**What the task requires**
With both ends included, repeat exactly the lines of the entries below from the one containing "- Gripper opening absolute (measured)" down to the one containing "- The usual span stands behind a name", and no others.

**Data supplied**
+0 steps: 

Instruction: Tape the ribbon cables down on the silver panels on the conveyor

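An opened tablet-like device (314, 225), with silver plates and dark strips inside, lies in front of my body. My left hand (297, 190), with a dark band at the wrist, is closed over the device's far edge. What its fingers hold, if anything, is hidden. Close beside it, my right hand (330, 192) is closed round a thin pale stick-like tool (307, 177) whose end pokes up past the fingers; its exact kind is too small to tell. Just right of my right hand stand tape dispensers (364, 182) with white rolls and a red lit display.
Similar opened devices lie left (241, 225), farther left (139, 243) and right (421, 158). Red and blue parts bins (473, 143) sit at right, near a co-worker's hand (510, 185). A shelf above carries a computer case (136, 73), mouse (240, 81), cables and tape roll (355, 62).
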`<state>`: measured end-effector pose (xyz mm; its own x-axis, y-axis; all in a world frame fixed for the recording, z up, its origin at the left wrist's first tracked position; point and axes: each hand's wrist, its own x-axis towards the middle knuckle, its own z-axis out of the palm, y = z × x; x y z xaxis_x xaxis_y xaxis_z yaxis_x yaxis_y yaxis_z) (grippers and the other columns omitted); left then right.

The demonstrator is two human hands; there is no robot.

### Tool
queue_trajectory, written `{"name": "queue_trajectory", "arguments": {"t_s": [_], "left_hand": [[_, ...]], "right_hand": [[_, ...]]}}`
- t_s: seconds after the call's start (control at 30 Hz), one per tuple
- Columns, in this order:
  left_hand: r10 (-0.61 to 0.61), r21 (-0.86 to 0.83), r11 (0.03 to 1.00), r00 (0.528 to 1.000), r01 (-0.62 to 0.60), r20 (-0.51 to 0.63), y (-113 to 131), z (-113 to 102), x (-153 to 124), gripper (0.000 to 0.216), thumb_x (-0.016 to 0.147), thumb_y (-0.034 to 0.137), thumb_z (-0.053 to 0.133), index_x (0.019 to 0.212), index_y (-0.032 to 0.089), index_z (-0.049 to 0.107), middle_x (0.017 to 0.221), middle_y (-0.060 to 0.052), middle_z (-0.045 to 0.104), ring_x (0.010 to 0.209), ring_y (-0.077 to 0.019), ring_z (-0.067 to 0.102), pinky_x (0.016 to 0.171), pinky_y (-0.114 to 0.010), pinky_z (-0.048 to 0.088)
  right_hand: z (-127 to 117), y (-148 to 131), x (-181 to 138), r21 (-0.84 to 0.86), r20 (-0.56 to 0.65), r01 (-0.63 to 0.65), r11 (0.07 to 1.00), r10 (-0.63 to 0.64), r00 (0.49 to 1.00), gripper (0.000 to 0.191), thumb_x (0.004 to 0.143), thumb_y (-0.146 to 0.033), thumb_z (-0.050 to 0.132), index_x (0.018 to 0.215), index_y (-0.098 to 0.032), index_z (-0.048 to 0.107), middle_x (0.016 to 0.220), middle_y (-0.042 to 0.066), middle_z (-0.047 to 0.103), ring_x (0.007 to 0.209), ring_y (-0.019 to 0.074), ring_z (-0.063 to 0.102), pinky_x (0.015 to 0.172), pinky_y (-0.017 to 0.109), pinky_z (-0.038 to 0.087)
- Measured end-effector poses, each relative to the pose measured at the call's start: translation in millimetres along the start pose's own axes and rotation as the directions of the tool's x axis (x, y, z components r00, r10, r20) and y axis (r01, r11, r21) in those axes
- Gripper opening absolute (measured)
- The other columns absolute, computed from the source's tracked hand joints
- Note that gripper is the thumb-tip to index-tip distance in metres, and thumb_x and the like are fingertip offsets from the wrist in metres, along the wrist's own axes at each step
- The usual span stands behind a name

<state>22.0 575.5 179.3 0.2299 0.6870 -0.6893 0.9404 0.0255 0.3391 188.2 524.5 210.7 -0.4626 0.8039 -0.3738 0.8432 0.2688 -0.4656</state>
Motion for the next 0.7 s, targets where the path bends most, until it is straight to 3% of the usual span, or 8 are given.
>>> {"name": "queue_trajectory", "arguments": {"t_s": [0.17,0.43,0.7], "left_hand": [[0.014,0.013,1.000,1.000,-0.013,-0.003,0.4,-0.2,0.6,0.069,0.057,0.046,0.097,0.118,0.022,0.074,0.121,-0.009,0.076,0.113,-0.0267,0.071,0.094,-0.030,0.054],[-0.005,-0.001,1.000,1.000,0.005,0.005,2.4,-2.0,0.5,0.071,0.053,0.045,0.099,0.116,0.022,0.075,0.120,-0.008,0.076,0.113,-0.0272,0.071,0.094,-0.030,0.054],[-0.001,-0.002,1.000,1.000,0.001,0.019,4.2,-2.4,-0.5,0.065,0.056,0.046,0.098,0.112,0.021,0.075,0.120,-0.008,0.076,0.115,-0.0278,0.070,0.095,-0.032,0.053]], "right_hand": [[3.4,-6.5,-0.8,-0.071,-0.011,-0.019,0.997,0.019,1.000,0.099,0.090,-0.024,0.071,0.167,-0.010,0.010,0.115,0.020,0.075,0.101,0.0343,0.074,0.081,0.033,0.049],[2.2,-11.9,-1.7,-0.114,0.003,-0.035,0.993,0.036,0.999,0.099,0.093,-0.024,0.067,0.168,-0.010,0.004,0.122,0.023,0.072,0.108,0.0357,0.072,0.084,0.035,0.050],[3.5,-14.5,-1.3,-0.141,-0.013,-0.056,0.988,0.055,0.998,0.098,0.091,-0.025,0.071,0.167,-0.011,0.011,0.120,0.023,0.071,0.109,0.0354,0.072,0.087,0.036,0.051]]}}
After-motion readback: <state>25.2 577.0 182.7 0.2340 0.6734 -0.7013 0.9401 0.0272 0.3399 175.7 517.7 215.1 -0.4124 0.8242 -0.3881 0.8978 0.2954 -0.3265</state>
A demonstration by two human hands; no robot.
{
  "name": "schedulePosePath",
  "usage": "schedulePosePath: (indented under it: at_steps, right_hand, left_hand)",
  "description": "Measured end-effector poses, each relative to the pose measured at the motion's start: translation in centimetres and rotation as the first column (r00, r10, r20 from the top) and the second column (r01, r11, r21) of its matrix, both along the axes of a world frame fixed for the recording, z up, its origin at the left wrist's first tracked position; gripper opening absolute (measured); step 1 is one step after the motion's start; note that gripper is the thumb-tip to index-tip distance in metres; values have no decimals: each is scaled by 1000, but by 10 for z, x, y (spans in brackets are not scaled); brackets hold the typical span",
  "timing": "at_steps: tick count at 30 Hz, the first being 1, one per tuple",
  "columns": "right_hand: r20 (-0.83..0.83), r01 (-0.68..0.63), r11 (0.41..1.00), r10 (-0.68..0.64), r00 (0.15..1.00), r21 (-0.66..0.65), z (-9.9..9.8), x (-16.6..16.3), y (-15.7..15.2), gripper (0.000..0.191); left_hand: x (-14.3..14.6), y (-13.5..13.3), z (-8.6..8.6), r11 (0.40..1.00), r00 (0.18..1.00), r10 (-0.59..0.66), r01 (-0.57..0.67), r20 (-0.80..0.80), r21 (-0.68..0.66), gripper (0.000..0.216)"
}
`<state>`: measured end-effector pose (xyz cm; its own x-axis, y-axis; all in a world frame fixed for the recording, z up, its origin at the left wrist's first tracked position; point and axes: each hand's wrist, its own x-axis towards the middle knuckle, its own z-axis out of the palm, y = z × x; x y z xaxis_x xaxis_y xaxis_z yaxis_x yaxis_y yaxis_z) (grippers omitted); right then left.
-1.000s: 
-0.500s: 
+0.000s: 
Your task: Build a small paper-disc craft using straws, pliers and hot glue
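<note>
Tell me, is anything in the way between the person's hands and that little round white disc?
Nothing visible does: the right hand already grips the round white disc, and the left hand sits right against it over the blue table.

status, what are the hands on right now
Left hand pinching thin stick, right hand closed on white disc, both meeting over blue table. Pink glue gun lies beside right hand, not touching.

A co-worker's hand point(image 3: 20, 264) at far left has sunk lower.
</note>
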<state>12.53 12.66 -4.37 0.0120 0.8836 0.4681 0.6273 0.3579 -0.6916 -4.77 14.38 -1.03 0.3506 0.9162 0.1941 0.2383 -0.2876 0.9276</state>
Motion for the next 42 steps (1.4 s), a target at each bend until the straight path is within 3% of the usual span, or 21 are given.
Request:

**Solution to the exercise**
- Gripper opening absolute (measured)
- The other columns absolute, computed from the source's tracked hand joints
- Note that gripper is the thumb-tip to index-tip distance in metres, and thumb_x and the like are fingertip offsets from the wrist in metres, along the wrist's own axes at each step
- The usual span stands behind a name

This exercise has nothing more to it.